- Requirement:
Only one stretch of the data below is needed. Output the lines from the one with "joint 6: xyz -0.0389" up to and including the one with "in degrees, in", exactly as they stand.

━━━━

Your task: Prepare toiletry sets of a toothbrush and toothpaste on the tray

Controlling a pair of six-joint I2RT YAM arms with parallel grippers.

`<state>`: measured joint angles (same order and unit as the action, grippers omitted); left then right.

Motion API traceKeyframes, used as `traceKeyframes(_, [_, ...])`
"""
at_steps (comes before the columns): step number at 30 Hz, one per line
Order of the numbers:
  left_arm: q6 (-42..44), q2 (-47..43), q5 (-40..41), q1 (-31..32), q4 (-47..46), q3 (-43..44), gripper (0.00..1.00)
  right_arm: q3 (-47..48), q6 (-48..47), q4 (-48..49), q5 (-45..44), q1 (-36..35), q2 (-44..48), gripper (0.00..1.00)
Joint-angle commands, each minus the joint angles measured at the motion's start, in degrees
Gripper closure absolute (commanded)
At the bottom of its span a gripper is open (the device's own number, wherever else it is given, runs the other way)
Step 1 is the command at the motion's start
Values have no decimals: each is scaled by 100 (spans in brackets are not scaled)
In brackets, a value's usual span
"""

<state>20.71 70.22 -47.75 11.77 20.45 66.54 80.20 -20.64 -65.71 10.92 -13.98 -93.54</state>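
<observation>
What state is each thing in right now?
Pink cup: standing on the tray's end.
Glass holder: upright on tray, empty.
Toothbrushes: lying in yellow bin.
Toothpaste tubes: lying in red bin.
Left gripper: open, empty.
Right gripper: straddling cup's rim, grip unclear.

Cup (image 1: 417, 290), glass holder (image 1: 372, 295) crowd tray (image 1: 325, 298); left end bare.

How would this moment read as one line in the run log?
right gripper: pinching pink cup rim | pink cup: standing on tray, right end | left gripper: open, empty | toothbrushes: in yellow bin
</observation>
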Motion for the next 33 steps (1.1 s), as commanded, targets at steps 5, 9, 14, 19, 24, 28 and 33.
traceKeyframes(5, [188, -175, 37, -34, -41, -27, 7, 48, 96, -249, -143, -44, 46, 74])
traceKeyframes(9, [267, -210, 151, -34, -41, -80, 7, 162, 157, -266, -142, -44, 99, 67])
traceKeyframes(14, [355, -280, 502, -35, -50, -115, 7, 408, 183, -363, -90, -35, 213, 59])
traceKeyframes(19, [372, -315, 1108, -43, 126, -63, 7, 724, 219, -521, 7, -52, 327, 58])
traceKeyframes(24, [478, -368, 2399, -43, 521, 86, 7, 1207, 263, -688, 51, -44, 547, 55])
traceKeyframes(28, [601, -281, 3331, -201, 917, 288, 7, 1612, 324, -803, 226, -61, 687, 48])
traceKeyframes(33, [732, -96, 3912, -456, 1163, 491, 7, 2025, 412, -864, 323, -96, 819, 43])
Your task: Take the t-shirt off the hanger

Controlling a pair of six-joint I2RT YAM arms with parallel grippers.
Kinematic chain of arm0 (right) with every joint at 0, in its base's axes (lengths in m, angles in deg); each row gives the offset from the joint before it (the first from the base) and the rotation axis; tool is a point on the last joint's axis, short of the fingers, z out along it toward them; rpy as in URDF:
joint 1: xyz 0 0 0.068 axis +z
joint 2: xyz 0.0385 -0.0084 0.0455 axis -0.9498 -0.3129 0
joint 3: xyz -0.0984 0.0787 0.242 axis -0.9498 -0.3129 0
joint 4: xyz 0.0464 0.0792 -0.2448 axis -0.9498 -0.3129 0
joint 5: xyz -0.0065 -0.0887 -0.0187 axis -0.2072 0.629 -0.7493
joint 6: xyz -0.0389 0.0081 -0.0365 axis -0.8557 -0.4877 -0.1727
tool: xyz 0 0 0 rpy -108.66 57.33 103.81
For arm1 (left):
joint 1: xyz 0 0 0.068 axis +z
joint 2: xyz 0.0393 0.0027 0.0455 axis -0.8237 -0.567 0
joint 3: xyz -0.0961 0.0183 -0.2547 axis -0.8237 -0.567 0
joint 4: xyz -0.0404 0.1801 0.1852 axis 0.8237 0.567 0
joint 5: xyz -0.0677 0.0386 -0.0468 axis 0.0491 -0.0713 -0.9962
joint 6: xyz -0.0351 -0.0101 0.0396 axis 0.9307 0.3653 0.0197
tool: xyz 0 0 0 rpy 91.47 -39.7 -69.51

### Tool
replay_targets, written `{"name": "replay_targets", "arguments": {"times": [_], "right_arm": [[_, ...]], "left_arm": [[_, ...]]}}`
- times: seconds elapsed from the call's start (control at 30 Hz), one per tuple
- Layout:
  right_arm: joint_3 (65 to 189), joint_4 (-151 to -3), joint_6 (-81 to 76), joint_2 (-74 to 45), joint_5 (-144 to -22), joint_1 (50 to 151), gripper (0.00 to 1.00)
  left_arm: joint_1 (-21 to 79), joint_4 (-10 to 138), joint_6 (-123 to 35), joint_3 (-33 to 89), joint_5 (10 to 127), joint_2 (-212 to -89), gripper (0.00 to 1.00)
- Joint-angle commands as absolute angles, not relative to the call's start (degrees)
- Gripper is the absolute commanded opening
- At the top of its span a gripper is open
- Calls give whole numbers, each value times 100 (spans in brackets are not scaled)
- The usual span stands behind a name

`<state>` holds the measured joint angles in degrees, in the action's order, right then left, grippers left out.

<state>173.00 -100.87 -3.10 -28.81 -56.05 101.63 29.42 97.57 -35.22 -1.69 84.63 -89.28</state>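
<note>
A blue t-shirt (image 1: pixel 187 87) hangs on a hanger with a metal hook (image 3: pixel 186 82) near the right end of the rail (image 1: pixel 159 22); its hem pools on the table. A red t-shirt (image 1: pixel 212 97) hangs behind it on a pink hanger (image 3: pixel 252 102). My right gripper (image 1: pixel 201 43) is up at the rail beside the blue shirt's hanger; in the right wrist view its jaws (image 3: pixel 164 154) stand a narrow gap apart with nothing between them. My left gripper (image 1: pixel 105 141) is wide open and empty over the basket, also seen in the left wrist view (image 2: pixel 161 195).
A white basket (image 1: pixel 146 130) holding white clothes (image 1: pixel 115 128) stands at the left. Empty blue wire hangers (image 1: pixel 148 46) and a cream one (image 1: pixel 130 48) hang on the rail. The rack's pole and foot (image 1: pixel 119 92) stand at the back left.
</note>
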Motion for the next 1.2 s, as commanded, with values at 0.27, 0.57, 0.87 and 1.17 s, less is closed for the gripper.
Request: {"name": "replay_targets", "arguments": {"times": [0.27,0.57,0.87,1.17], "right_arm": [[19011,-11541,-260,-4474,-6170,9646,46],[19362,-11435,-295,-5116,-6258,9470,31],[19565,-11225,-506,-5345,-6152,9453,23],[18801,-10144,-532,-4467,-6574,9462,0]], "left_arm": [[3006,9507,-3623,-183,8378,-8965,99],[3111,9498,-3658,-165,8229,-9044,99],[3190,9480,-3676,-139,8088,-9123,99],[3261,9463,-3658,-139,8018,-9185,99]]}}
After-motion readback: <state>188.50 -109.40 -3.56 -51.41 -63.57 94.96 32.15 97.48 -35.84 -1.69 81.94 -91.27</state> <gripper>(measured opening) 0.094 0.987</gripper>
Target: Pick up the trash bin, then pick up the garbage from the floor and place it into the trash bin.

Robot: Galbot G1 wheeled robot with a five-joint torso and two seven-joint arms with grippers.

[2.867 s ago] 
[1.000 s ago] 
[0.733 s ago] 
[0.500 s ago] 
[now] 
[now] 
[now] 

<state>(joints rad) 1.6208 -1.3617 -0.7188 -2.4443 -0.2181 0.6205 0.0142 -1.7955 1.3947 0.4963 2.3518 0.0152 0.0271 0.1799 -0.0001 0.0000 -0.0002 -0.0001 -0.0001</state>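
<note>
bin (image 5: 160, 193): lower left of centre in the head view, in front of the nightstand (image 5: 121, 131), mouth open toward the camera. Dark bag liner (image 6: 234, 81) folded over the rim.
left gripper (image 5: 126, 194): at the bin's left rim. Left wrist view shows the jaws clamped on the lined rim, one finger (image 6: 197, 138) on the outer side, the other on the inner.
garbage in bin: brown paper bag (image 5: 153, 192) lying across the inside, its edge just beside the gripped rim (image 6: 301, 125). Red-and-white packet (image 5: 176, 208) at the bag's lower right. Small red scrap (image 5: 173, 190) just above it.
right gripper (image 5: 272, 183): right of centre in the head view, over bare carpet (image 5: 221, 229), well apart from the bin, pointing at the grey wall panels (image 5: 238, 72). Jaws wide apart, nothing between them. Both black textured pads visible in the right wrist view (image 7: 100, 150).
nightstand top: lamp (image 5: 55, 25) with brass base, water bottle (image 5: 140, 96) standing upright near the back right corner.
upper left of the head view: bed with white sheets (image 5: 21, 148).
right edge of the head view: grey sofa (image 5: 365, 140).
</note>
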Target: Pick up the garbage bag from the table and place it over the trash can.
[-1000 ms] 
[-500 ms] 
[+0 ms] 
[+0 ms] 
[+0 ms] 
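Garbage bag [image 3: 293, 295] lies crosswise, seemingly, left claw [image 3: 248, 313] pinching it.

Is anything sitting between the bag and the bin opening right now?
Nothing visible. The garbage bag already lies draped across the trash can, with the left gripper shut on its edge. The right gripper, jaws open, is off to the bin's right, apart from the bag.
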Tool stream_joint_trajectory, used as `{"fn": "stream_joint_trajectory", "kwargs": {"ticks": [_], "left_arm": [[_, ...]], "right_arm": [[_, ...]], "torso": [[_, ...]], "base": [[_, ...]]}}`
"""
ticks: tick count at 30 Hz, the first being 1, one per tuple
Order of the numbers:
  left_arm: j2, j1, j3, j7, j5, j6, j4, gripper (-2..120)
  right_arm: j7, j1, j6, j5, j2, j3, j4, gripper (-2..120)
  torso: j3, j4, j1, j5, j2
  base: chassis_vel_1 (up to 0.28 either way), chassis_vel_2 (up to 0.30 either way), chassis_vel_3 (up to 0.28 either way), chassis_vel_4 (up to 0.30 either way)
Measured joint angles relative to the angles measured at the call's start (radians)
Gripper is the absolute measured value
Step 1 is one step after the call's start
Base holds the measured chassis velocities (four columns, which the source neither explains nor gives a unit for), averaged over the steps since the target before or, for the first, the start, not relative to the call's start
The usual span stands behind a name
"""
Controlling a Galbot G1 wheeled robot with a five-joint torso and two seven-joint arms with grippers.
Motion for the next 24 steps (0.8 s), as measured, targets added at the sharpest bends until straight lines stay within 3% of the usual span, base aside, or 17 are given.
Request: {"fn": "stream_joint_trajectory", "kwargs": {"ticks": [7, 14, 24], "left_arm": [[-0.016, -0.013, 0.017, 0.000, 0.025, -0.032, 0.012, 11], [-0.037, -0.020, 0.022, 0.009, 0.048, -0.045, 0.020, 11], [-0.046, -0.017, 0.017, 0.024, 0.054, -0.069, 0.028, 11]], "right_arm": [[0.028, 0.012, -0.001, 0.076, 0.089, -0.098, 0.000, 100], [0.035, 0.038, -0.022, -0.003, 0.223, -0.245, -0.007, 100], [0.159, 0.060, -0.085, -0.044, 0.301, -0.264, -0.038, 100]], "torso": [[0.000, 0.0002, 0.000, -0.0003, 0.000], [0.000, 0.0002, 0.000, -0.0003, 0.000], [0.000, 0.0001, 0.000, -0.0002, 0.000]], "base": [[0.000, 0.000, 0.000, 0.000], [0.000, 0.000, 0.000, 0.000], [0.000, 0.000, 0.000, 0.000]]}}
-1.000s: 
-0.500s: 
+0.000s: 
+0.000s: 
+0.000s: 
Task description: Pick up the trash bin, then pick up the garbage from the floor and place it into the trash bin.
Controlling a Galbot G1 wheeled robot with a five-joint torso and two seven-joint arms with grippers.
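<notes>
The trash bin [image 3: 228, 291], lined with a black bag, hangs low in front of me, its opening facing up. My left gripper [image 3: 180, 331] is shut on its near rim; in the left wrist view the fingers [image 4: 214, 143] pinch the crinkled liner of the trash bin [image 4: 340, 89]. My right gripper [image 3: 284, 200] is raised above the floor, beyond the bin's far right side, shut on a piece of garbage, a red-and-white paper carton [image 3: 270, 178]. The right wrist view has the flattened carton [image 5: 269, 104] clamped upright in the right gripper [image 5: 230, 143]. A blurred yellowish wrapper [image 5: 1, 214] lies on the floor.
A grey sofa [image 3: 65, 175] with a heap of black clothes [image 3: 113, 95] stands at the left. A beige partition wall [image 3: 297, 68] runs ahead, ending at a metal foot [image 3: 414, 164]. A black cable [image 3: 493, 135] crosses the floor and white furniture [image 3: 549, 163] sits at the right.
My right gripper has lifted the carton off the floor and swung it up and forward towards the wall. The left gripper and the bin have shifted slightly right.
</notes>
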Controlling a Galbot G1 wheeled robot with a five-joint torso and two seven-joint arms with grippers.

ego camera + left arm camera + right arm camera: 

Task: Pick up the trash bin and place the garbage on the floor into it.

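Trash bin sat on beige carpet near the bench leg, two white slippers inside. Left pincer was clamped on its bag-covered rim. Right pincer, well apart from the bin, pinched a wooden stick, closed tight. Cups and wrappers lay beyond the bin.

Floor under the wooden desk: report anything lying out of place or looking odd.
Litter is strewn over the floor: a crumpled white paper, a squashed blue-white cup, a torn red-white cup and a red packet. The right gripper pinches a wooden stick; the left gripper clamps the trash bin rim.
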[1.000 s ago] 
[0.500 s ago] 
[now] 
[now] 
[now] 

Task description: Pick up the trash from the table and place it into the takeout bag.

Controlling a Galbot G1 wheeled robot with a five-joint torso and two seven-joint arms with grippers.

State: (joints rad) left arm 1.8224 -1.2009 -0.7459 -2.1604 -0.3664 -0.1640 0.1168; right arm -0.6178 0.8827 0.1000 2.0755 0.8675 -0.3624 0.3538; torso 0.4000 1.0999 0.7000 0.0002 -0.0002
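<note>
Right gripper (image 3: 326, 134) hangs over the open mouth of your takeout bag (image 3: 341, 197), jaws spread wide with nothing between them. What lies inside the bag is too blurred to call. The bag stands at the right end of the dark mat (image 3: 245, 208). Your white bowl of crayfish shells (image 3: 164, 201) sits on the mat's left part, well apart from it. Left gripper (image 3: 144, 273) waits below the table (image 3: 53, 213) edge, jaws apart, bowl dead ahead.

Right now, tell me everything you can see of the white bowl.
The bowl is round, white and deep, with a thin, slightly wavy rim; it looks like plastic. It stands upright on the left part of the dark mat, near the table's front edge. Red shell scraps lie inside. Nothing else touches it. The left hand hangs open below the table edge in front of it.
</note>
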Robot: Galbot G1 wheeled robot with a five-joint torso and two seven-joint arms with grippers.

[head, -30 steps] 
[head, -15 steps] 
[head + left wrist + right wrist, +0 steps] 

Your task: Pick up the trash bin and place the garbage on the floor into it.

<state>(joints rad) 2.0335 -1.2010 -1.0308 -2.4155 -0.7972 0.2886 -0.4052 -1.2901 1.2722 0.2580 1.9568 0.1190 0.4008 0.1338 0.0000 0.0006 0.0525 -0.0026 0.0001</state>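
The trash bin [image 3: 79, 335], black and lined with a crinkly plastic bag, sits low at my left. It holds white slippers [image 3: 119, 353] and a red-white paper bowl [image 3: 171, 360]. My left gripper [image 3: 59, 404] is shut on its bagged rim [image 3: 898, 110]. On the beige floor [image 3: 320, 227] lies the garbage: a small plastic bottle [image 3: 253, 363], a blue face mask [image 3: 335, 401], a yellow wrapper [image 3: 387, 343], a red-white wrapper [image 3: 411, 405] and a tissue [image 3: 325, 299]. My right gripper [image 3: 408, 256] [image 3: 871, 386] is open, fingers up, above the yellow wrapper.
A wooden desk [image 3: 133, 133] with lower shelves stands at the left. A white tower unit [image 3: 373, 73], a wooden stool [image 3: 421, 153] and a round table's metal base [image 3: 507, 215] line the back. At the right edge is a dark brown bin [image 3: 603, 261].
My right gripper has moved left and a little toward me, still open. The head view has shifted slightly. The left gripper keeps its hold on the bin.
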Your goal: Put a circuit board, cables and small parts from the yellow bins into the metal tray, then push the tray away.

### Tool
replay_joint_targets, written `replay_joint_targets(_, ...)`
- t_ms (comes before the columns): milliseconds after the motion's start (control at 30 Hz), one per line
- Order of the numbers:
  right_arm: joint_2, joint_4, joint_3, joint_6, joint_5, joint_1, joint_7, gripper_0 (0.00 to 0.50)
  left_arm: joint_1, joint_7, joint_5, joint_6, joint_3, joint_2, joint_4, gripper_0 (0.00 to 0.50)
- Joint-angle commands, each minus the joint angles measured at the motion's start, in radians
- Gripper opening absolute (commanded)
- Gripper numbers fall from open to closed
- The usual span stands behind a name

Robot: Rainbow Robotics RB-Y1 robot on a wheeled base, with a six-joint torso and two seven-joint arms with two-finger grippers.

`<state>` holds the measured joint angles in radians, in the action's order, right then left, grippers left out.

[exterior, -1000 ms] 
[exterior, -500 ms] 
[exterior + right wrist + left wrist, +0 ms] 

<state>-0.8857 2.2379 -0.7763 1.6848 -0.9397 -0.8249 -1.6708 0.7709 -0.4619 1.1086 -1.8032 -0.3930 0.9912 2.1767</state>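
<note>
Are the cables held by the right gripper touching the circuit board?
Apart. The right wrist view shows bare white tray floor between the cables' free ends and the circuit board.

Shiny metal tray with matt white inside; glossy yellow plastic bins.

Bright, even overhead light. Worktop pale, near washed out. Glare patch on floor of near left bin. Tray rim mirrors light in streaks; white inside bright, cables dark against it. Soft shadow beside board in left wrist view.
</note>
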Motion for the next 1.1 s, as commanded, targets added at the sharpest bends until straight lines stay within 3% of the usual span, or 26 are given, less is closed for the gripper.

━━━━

- Reply to the task:
joint 6: xyz -0.0389 0.0081 -0.0365 axis -0.8557 -0.4877 -0.1727
tool: xyz 0 0 0 rpy -108.66 57.33 103.81
For arm1 (left):
joint 1: xyz 0 0 0.068 axis +z
joint 2: xyz 0.0393 0.0027 0.0455 axis -0.8237 -0.567 0
joint 3: xyz -0.0961 0.0183 -0.2547 axis -0.8237 -0.567 0
joint 4: xyz -0.0404 0.1801 0.1852 axis 0.8237 0.567 0
joint 5: xyz -0.0677 0.0386 -0.0468 axis 0.0491 -0.0713 -0.9962
joint 6: xyz -0.0351 -0.0101 0.0396 axis 0.9307 0.3653 0.0197
tool: xyz 0 0 0 rpy 91.47 -39.7 -69.51

### Tool
replay_targets, written `{"name": "replay_targets", "arguments": {"times": [_], "right_arm": [[_, ...]], "left_arm": [[_, ...]]}}`
- times: seconds elapsed from the call's start (control at 30 Hz), one per tuple
- Layout:
  right_arm: joint_3 (65 to 189), joint_4 (-151 to -3), joint_6 (-81 to 76), joint_2 (-74 to 45), joint_5 (-144 to -22), joint_1 (50 to 151), gripper (0.00 to 1.00)
  left_arm: joint_1 (-21 to 79), joint_4 (-10 to 138), joint_6 (-123 to 35), joint_3 (-33 to 89), joint_5 (10 to 127), joint_2 (-212 to -89), gripper (0.00 to 1.00)
- Joint-angle commands as absolute angles, not relative to the call's start (degrees)
- Gripper is the absolute commanded opening
- At the top of its span a gripper is open
- Calls give whole numbers, each value times 100 (spans in brackets are not scaled)
- The usual span stands behind a name

`<state>` holds the measured joint angles in degrees, in the action's order, right then left, grippers left out.

The submitted response is complete.